Les enfants des années 90 n’ont pas pu passer à côté de Babe, le cochon devenu berger. Mais à l’image de son porc engagé dans un cursus professionnel déconcertant aux côtés de James Cromwell, le film coécrit par Chris Noonan et George Miller ne semblait pas du tout destiné à s’imposer .
Succès à la fois critique et commercial, Babe marque l’année 1995 de son sabot. Le long-métrage rapporte 254 millions de dollars (pour un budget hors marketing d’une trentaine de millions) en plus de remporter un Golden Globe et sept nominations aux Oscars. Avec ses 36,7 millions “à domicile”, il décroche le statut de second film le plus rentable de tous les temps en Australie, derrière l’intouchable Crocodile Dundee. Un jeu vidéo est même lancé sur PlayStation 2 en 2006, plus de dix ans après sa sortie.
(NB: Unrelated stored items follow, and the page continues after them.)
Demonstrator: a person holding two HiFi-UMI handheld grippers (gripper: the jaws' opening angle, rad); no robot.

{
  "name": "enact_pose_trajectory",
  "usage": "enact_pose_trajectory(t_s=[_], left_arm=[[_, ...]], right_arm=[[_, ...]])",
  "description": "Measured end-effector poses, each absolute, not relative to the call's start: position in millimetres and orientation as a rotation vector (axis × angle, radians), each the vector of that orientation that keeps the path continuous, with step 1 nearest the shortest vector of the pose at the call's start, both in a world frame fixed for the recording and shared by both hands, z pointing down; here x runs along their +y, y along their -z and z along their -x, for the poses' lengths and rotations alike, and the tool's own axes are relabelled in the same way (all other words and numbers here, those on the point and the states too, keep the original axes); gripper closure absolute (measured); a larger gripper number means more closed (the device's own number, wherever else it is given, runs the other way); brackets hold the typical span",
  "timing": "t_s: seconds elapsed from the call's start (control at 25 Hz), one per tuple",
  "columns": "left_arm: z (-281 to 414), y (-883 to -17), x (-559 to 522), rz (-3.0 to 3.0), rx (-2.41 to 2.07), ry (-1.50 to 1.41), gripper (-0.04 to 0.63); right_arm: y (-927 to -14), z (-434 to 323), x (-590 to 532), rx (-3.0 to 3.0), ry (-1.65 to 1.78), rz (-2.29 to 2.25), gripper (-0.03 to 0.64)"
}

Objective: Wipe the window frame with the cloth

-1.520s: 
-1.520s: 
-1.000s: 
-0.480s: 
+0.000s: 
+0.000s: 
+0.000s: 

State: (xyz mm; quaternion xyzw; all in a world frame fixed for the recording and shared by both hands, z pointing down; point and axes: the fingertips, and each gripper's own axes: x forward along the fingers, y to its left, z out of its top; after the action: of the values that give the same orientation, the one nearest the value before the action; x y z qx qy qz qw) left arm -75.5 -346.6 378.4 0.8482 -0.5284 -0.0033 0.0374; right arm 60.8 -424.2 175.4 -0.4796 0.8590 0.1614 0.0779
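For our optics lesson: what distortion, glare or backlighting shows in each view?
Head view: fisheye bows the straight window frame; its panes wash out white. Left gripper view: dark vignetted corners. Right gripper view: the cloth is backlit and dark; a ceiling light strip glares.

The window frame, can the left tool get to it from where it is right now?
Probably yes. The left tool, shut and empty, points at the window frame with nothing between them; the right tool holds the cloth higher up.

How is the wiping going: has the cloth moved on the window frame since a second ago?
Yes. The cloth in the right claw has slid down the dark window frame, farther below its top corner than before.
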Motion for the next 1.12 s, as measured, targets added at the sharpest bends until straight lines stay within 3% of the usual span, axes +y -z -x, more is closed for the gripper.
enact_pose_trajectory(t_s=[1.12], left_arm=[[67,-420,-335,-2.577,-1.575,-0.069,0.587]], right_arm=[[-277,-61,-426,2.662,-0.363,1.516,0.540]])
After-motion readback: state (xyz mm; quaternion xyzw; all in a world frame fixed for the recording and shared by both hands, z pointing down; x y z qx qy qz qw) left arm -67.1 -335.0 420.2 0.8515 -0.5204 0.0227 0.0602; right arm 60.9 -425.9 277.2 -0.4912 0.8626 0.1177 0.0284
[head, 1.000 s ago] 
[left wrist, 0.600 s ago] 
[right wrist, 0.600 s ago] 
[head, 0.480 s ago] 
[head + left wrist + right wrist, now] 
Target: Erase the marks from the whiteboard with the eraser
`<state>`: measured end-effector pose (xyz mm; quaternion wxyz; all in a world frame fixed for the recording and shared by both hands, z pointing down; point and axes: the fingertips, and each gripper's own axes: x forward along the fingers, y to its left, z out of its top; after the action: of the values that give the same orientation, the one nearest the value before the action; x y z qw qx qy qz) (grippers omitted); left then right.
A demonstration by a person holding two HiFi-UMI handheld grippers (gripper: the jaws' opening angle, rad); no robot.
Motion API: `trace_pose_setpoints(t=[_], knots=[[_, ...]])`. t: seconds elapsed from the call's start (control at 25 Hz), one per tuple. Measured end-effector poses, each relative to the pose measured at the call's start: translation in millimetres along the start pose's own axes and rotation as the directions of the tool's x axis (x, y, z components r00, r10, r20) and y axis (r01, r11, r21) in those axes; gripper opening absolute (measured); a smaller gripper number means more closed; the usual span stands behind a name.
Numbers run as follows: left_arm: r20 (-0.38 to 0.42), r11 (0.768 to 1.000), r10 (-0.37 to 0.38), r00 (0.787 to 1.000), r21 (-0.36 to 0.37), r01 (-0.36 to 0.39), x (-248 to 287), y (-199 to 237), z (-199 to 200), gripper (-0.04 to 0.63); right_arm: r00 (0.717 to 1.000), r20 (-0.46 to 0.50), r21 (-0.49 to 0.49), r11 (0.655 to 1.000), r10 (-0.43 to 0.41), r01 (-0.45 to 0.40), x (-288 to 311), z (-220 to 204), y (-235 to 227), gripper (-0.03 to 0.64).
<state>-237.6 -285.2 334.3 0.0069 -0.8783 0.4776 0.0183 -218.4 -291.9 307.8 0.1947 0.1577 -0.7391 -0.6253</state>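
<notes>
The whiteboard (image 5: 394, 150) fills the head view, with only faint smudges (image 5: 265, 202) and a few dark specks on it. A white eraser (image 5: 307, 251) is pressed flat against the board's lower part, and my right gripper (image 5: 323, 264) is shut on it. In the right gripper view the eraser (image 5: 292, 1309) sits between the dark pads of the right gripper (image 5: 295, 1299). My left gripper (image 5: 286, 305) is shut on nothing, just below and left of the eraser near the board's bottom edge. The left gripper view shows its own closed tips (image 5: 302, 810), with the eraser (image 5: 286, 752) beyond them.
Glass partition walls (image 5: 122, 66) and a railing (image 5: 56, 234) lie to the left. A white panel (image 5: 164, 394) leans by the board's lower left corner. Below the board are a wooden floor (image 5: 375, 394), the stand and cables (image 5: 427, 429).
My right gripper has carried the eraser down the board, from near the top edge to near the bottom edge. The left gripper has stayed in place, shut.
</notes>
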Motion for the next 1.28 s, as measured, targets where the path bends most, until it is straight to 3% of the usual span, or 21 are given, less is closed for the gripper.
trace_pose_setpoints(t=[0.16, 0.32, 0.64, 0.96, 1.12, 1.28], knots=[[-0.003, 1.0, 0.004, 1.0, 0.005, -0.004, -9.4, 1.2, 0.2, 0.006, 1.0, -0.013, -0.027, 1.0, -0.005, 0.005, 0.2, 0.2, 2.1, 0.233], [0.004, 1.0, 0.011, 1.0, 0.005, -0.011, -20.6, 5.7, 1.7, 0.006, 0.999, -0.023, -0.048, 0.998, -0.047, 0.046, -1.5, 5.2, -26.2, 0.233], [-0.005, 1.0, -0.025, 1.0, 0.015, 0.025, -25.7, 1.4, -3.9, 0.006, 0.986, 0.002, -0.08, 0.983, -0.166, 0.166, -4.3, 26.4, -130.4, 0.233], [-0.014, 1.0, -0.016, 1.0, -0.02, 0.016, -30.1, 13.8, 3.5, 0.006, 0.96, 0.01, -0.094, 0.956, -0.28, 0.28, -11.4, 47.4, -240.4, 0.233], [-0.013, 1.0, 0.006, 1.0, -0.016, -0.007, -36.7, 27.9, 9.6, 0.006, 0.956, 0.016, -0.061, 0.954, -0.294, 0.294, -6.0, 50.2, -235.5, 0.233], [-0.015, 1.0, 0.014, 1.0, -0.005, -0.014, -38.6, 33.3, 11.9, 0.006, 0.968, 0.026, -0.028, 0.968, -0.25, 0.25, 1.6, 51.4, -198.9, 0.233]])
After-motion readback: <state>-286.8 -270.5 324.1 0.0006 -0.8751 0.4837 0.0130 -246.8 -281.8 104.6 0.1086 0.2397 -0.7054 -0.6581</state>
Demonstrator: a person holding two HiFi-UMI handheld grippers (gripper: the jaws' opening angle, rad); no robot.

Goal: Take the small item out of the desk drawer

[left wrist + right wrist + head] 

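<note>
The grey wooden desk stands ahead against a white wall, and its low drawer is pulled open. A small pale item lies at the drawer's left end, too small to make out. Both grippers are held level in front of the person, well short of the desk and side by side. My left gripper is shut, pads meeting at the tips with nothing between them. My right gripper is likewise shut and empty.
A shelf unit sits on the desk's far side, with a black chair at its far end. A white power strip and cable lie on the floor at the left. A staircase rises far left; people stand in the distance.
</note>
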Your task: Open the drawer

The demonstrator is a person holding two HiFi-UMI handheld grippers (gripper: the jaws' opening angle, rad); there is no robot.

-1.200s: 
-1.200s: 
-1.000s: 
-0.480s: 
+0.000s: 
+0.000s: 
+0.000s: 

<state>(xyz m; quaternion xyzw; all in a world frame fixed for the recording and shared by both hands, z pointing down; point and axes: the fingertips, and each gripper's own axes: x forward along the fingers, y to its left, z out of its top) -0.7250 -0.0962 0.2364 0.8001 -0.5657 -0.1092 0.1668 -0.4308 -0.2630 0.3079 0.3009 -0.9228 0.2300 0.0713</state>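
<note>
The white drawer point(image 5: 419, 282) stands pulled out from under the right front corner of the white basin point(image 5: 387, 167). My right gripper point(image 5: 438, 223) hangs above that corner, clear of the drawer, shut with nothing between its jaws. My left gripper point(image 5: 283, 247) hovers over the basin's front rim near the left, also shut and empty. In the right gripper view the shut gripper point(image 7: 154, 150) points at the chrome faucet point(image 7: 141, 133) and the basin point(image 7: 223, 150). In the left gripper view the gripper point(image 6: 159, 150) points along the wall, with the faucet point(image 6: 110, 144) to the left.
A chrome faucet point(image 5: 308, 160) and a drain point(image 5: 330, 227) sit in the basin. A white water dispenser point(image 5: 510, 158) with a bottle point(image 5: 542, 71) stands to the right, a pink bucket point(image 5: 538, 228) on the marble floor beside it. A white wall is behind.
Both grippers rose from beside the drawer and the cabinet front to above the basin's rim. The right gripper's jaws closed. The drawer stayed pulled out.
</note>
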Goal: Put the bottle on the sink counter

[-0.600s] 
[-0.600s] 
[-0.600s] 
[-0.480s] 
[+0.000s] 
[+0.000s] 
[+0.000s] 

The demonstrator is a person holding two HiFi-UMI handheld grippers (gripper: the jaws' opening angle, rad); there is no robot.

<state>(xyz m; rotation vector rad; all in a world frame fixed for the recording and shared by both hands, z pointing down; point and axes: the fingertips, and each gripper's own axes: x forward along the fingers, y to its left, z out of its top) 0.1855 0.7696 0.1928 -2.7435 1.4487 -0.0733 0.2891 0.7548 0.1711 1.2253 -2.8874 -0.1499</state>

Pourtant, tout n’était pas gagné pour l’apprenti berger, dont la marche vers le succès n’avait rien d’une évidence. Producteur en plus de l’avoir coécrit, George Miller (Mad Max, Les Sorcières d’Eastwick) croyait suffisamment au projet pour consacrer plusieurs années à son prédéveloppement, et sans doute lui doit-on la pointe de cruauté inattendue qui transparaît derrière le conte… quitte à piétiner les plates-bandes du réalisateur.
Chris Nolan, Chris Noonan ou les deux ?
Tout est bon dans le cochon
Vous préféreriez faire don de votre corps à Noël pour permettre à une famille de se rassembler autour d’un délicieux festin, ou devenir berger et patauger dans la boue au quotidien ? Le jeune Babe, lui, a choisi la seconde option sans hésiter. C’est du moins ce que narre The Sheep Pig (aussi connu sous le nom de Babe: The Gallant Pig), un roman de Dick King-Smith paru en 1983 et primé par le Guardian.
Ce point de départ incongru fournit un excellent combustible pour un film familial animalier, dans la foulée des Sauvez Willy (dont le second opus sortira la même année que Babe). Du côté de l’animation, Disney, qui traverse son second âge d’or, a largement démontré le pouvoir évocateur des animaux parlants, comme le prouve encore le triomphe du Roi Lion en 1994.
Le travail d’adaptation semble balisé : l’histoire charrie des thèmes, classiques pour le genre, de dépassement de soi et chamboulement de l’ordre établi par le pouvoir suprême de la gentillesse. Il suffit même de reprendre sa narration de conte et sa structure chapitrée, quitte à en faire lire les titres par des souris (parce que pourquoi pas) afin de ne pas pénaliser les plus jeunes.
If I had words to make a ham from you
Mais pour le studio Universal, ça reste un projet mineur, un “film avec un cochon” potentiellement un brin honteux. Le long-métrage sur lequel ils misent énormément, c’est Apollo 13 de Ron Howard, avec son sujet et son casting autrement plus prestigieux. Ironie de l’histoire, il sera coiffé au poteau pour l’Oscar des meilleurs effets visuels par… Babe.